La luz del sol me rompe. Me inunda los ojos con un dolor indescriptible. Quizá, sea yo, otro lector de sueños arrojado en un mundo que desconozco, pero que es, absolutamente mío.
La luz del sol me enrojece los ojos hasta la sangre.
Detrás de los días grises, sin embargo, se esconde una escalofriante fascinación, que comparto con otros seres solitarios como islas. Islas invisibles, que en ocasiones deambulan, cuando todos duermen o se protegen del frío y de la lluvia.
El drama de las islas es que jamás dejan de ser islas. No sueñan con levantar banderas comunes o defender una causa. Cada isla lleva su color, bien marcado y diferente.
Los días grises y de llovizna, son para las islas solitarias, la apoteosis.
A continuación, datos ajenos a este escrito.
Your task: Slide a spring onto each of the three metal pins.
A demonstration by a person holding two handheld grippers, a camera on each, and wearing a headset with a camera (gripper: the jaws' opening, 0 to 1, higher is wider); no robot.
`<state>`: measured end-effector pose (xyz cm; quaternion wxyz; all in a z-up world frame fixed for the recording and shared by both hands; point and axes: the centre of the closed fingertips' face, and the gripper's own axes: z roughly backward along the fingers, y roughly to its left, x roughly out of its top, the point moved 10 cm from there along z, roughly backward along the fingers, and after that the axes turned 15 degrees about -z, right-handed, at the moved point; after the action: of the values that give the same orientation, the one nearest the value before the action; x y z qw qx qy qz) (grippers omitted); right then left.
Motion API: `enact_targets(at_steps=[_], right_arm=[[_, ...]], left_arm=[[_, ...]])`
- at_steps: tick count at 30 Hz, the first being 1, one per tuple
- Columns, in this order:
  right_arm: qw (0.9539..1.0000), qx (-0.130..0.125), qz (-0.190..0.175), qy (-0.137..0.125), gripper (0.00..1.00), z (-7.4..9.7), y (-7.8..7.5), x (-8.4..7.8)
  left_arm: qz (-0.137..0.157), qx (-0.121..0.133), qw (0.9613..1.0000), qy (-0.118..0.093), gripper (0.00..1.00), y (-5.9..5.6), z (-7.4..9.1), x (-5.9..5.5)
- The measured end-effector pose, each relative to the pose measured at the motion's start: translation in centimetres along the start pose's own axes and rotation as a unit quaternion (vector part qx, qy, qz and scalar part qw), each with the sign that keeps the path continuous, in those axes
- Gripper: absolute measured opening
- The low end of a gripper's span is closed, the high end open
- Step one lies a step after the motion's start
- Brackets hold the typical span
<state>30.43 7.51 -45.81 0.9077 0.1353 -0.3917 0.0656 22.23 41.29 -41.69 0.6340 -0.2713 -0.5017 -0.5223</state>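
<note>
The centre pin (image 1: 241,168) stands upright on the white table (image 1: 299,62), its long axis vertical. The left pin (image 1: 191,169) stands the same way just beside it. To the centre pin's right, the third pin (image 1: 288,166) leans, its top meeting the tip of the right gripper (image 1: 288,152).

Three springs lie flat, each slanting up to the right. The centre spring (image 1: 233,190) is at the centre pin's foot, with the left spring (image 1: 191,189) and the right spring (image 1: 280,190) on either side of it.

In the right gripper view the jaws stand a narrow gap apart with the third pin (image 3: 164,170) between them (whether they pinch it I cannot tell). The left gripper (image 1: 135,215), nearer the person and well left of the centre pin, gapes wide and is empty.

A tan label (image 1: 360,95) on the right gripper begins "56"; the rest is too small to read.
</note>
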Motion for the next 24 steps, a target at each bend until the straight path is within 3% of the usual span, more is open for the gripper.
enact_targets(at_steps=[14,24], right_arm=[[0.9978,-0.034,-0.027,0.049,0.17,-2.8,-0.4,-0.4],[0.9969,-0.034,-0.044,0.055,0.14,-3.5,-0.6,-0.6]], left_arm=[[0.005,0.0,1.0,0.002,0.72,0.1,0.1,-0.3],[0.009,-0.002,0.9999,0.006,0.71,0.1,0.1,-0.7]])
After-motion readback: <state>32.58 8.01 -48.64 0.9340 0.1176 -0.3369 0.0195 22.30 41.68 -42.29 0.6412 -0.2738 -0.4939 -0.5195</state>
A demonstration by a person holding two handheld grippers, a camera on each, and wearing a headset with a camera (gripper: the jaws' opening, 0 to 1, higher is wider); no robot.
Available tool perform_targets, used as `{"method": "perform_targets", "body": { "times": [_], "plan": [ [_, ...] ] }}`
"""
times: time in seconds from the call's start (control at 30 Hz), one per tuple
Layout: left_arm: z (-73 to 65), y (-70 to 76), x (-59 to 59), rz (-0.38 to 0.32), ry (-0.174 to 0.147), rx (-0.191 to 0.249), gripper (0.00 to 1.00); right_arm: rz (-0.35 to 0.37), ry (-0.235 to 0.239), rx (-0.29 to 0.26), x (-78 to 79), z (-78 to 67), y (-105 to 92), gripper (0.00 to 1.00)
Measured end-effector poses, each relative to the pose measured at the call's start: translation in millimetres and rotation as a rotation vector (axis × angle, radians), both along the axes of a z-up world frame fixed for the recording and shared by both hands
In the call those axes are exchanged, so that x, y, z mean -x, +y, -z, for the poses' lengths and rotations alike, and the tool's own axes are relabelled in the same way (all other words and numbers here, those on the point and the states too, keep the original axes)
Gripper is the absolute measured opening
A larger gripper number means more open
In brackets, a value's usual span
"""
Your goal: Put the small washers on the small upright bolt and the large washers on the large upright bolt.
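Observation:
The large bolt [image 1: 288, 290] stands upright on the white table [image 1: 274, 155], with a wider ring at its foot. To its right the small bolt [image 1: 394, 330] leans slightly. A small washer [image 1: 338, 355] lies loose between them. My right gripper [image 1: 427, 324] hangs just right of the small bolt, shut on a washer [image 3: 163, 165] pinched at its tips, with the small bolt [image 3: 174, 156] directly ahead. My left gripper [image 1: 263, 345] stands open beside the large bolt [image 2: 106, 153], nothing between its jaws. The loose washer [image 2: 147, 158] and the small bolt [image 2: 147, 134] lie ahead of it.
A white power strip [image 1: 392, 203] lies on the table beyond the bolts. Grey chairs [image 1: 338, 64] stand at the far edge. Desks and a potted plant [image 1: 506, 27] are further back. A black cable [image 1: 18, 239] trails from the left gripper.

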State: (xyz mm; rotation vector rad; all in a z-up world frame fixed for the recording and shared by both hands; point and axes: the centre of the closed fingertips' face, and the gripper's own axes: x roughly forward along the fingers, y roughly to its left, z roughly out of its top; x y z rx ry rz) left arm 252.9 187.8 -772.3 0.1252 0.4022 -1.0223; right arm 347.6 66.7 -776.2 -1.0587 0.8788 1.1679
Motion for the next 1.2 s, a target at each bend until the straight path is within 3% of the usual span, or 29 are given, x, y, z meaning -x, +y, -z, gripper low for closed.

La luz del sol me rompe. La luz del sol me enerva. La luz del sol me pone triste. Y eso le pasa a todas las islas del mundo. Las islas son como los lectores de sueños, o como los seres solitarios.
Cuando el sol brilla con una fuerza del infierno, continentes de hombres y mujeres salen a las calles y a las plazas y a las playas, como si se tratase de una revolución. Los colores entran en fusión, los olores se confunden y apestan y las voces conforman una bola de ruido insoportable.
Entonces me repliego, hasta que las nubes espantan a las masas jocosas, y a la violenta luz del sol, que me rompe. Me hago ovillo hasta que los días grises vuelven.